Neuromuscular Clinical Decision Support using Motor Unit Potentials Characterized by 'Pattern Discovery'
Pino, Lou Joseph
MetadataShow full item record
Objectives: Based on the analysis of electromyographic (EMG) data muscles are often characterized as normal or affected by a neuromuscular disease process. A clinical decision support system (CDSS) for the electrophysiological characterization of muscles by analyzing motor unit potentials (MUPs) was developed to assist physicians and researchers with the diagnosis, treatment & management of neuromuscular disorders and analyzed against criteria for use in a clinical setting. Methods: Quantitative MUP data extracted from various muscles from control subjects and patients from a number of clinics was used to compare the sensitivity, specificity, and accuracy of a number of different clinical decision support methods. The CDSS developed in this work known as AMC-PD has three components: MUP characterization using Pattern Discovery (PD), muscle characterization by taking the average of MUP characterizations and calibrated muscle characterizations. Results: The results demonstrated that AMC-PD achieved higher accuracy than conventional means and outlier analysis. Duration, thickness and number of turns were the most discriminative MUP features for characterizing the muscles studied in this work. Conclusions: AMC-PD achieved higher accuracy than conventional means and outlier analysis. Muscle characterization performed using AMC-PD can facilitate the determination of “possible”, “probable”, or “definite” levels of disease whereas the conventional means and outlier methods can only provide a dichotomous “normal” or “abnormal” decision.
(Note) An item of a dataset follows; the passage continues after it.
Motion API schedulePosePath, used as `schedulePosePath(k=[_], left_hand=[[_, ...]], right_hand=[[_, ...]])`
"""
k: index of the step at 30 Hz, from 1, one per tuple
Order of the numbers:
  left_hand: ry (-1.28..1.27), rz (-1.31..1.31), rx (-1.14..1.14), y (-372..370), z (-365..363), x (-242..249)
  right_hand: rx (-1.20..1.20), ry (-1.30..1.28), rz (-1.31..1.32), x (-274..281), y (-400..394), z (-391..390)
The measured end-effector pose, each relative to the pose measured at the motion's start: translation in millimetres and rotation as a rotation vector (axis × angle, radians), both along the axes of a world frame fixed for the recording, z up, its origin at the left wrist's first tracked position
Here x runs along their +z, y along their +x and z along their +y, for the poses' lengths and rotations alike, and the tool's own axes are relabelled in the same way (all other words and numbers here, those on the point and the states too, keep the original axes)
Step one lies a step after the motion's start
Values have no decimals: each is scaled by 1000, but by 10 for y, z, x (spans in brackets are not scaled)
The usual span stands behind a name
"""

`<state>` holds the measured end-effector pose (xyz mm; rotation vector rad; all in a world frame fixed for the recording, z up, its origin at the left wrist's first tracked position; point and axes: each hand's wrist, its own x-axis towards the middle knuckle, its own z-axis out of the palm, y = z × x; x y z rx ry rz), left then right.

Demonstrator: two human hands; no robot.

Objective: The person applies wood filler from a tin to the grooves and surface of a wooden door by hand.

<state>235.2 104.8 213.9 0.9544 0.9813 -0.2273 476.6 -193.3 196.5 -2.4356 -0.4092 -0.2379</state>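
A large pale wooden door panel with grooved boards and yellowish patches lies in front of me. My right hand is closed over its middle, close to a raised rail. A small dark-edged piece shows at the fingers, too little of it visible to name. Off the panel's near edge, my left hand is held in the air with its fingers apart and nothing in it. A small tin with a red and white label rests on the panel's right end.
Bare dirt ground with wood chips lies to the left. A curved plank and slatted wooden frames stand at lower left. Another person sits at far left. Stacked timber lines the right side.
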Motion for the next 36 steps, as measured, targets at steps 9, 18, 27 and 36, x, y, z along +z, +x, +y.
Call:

Therefore, AMC-PD can be directly used to support clinical decisions related to initial diagnosis as well as treatment and management over time. Decisions are based on facts and not impressions giving electromyography a more reliable role in the diagnosis, management, and treatment of neuromuscular disorders. AMC-PD based calibrated muscle characterization can help make electrophysiological examinations more accurate and objective.